Sotto gli occhi di ognuno è infatti l'esigenza impellente, a 15 anni dall'istituzione del Giorno della Memoria, di ripensare la sostanza stessa di un «lavoro» che in un futuro più che mai prossimo perderà definitivamente l'apporto straordinario dei testimoni diretti, i sopravvissuti.
Un lavoro, quello dell'uso pedagogico della storia, tanto diffuso quanto complesso, faticoso, talvolta non di rado a rischio di opaca routine.
Bisognerà ragionare, a proposito di musei esistenti e futuri, del nostro ritardo rispetto ad altri Paesi e soprattutto di contenitori e di contenuti (a Milano è faticosamente terminato il Memoriale, a Ferrara è in costruzione il Museo dell'ebraismo italiano e della Shoah, a Bologna è stato appena bandito un concorso di progettazione per un altro memoriale, a Roma il Museo nazionale della Shoah è agli sgoccioli dell'iter burocratico, ma il tutto procede con molta lentezza).
Soprattutto sarà necessario fare il punto su pochi, essenziali interrogativi.
A quale funzione deve assolvere la memoria della Shoah? A chi ci rivolgiamo? Come parlare alle giovani generazioni?
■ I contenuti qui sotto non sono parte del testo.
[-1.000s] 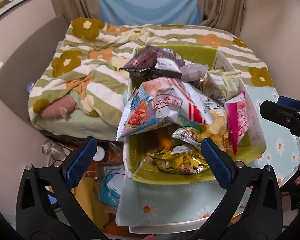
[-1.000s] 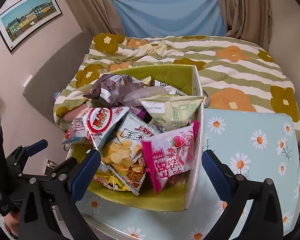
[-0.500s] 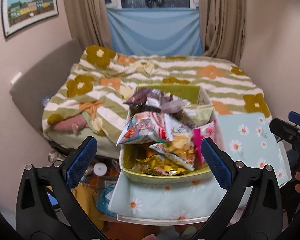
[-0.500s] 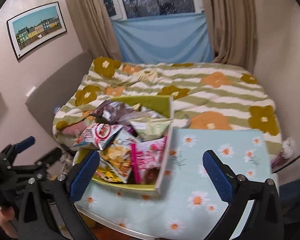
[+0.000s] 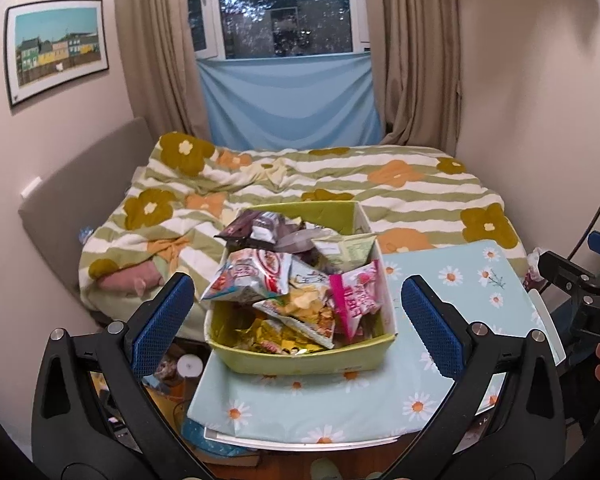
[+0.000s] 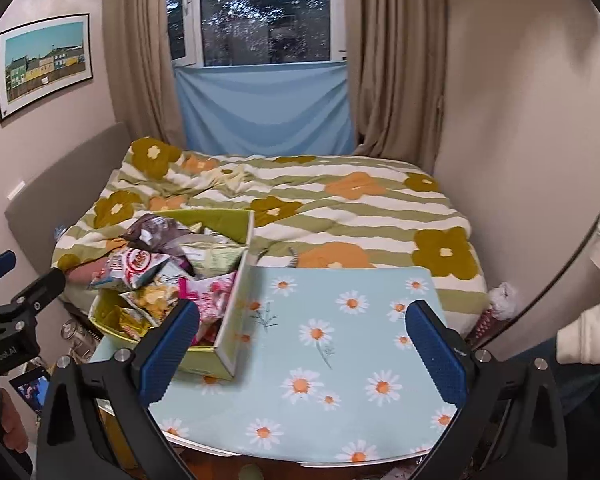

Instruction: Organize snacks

Come conciliare memoria e storia che — ci ha insegnato Pierre Nora — non sono affatto sinonimi, anzi?
Perché, dice più o meno Nora, mentre la memoria è sempre attuale, vissuta nell'eterno presente, la storia invece è una rappresentazione del passato e in quanto operazione intellettuale e laicizzante richiede analisi e discorso critico. La memoria colloca il ricordo nell'ambito del sacro, la storia lo stana e lo rende prosaico. La memoria fuoriesce da un gruppo che essa unifica, ci sono tante memorie quanti gruppi e la storia, al contrario, appartiene a tutti e a ciascuno, e ciò le conferisce una vocazione all'universale.
Insomma, è arrivato il momento — circondati come siamo da saluti romani e «sparate» aberranti — di ridefinire gli obiettivi. Soprattutto è ora di sgomberare il campo da un equivoco rischioso e, temo, dilagante: la memoria della Shoah non riguarda gli ebrei, non è fatta per chi comunque non dimenticherà mai dal momento che il ricordo lo porta impresso nella carne e nei cuori.
La Memoria, quella memoria, è necessaria alla società intera. Serve a garantirci tutti dall'orrore della discriminazione, dalla mattanza che ad Auschwitz eliminò ebrei, zingari, antifascisti, portatori di handicap, omosessuali. Serve ad avere speranza.